Suatu definisi terakhir diberikan oleh Louis P. Thorpe yang mengemukakan bahwa “ilmu kesehatan mental adalah tahap psikologi yang bertujuan untuk mencapai dan memelihara kesehatan mental” (Thorpe, 1960). Analisis terhadap berbagai cara mendefinisikan ilmu kesehatan mental menunjukkan bahwa ilmu tersebut pertama-tama berbicara mengenai pemakaian dan penerapan seperangkat prinsip kesehatan yang bertujuan untuk mencegah ketidakmampuan menyesuaikan diri serta meningkatkan kesehatan mental.

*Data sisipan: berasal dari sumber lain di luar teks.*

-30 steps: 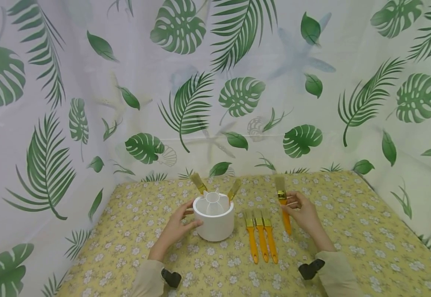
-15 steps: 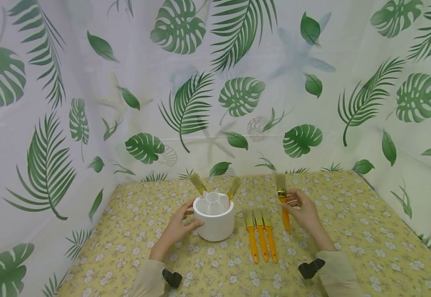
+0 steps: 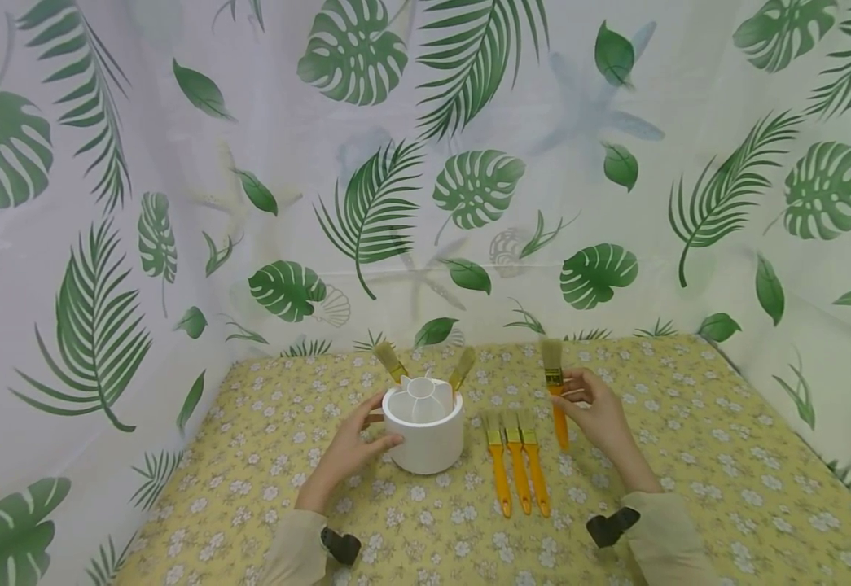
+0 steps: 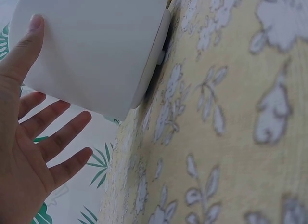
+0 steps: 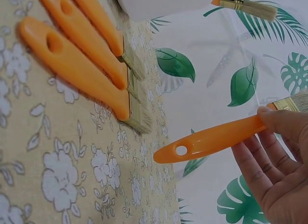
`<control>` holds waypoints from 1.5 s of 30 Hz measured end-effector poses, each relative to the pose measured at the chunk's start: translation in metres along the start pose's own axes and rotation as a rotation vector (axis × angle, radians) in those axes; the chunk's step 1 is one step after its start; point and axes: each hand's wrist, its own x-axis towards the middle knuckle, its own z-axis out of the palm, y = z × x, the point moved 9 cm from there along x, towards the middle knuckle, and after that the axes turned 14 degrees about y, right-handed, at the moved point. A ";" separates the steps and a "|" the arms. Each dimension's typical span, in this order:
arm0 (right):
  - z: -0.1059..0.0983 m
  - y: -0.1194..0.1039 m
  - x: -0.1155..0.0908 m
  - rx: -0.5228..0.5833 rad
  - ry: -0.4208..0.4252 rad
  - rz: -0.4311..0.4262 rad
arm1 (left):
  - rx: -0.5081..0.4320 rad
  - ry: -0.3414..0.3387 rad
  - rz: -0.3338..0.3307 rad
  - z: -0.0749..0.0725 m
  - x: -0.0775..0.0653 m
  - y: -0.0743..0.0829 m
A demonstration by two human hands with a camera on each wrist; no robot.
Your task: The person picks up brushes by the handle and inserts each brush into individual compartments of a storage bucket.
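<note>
A white round brush holder (image 3: 425, 439), divided inside into compartments, stands on the table with two paintbrushes in it, bristles up: one at the back left (image 3: 392, 360) and one at the right (image 3: 462, 370). My left hand (image 3: 352, 443) rests at its left side. Its thumb touches the wall in the left wrist view and the other fingers (image 4: 62, 147) are spread, fairly straight, beside it. My right hand (image 3: 597, 411) pinches an orange-handled paintbrush (image 5: 207, 139) near its metal collar. That brush is held upright, bristles up, its handle end over the table.
Three more orange-handled paintbrushes (image 3: 516, 468) lie side by side between the holder and my right hand, bristles away from me. A flowered yellow cloth (image 3: 234, 488) covers the table. A leaf-printed white curtain (image 3: 469, 309) closes off the back and sides.
The paintbrush in my right hand has risen a little and shifted slightly left. My left hand, the holder and the lying brushes have kept their places.
</note>
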 end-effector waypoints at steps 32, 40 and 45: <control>0.004 -0.056 0.003 0.119 0.038 -0.019 | -0.058 -0.008 -0.002 -0.004 0.000 0.002; 0.013 -0.048 0.008 0.159 0.042 -0.037 | -0.047 0.001 -0.028 -0.005 0.000 0.000; 0.008 -0.078 0.003 0.181 0.046 -0.066 | -0.066 -0.022 -0.023 -0.009 -0.005 0.021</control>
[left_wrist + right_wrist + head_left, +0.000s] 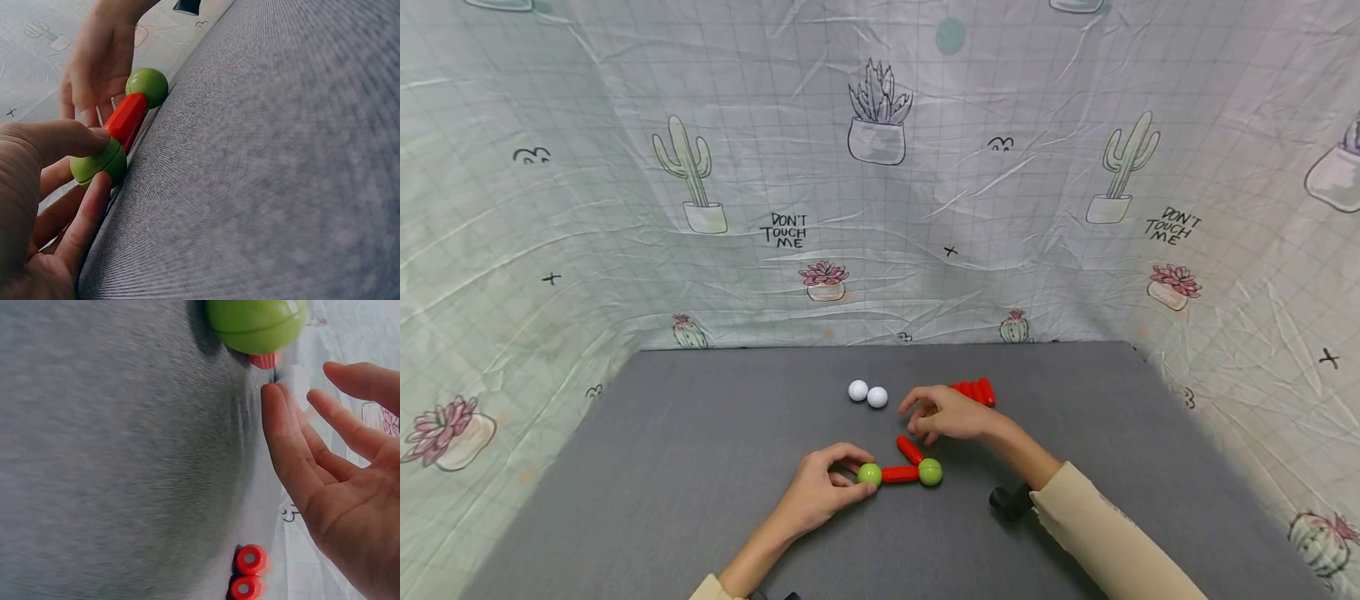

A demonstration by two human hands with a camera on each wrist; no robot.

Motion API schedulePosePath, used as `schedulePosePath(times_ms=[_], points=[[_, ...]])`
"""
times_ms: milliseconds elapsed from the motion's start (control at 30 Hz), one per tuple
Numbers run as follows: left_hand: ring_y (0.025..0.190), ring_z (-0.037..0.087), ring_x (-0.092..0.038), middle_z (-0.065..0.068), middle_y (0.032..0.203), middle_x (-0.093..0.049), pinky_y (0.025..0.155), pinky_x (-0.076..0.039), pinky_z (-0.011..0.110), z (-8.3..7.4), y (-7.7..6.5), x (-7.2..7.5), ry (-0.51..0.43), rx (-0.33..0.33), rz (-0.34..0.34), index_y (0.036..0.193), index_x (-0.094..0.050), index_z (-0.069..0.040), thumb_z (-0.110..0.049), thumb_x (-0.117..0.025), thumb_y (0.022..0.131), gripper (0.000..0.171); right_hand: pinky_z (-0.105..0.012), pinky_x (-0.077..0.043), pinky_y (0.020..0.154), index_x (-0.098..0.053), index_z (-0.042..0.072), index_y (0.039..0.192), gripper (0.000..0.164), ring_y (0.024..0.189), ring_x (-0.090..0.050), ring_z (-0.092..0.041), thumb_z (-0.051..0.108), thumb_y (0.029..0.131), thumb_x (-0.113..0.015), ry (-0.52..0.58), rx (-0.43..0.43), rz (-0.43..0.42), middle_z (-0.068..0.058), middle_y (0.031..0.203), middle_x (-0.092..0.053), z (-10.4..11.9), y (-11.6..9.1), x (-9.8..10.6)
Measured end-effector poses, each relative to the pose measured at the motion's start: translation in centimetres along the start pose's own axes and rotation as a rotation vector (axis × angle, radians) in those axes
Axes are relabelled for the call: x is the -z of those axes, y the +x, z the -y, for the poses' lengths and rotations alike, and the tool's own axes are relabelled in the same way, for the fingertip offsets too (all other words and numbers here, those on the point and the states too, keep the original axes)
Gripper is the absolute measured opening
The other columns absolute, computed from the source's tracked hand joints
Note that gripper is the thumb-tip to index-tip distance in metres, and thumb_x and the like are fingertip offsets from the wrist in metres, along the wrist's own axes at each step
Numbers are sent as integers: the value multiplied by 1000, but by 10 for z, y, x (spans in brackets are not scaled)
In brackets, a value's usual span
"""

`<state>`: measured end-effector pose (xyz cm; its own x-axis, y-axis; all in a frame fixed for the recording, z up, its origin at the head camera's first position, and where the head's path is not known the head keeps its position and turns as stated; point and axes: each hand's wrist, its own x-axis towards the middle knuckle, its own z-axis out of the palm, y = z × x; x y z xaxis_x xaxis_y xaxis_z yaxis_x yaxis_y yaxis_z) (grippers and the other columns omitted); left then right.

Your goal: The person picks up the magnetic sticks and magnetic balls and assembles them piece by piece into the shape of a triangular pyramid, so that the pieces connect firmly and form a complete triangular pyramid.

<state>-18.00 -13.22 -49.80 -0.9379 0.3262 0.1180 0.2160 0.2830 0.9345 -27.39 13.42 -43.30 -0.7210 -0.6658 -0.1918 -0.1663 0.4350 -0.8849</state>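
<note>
My left hand (pixel 820 487) pinches a green ball (pixel 869 475) between thumb and fingers at the table surface. A red rod (pixel 899 474) runs from that ball to a second green ball (pixel 930 472) on its right. From the second ball another red rod (pixel 911 451) slants away to the back left. Just beyond this slanted rod is my right hand (pixel 953 414), holding nothing, its fingers loosely bent. In the right wrist view, the fingers (pixel 284 434) are spread apart from the thumb, close to the second green ball (pixel 256 325).
Two white balls (pixel 877 397) sit side by side farther back, left of the right hand. Several red rods (pixel 987 392) lie in a row behind the right wrist, partly hidden by it. A patterned cloth (pixel 880 208) hangs around the grey table (pixel 715 417).
</note>
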Motion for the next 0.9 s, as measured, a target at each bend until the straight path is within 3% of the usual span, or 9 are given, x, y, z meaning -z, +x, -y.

Ilmu ini pada hakikatnya bersifat preventif dan tujuannya yang utama adalah untuk memelihara kesehatan dan efisiensi mental. Untuk mencapai tujuan tersebut, tentu saja tidak hanya satu rumusan dapat dipakai untuk melindungi diri sepenuhnya terhadap kecemasan dan tegangan-tegangan yang muncul dari konflik-konflik dan frustrasi-frustrasi.
Orang harus menentukan sendiri perubahan-perubahan yang diinginkan dalam kebiasaan-kebiasaan penyesuaian dirinya karena is dibimbing oleh fakta-fakta dan prinsip-prinsip yang telah dicernakannya dalam ilmu kesehatan mental.
Dan tidak seperti dalam kesehatan fisik, orang mendapat kekebalan terhadap penyakit-penyakit menular dan tetap kebal terhadap penyakit-penyakit tersebut untuk beberapa tahun. dalam kesehatan mental diperlukan suatu pendekatan yang lebih fundamental untuk mengubah perasaan-perasaan yang mendalain, sikap-sikap, dan pola-pola tindakan manusia.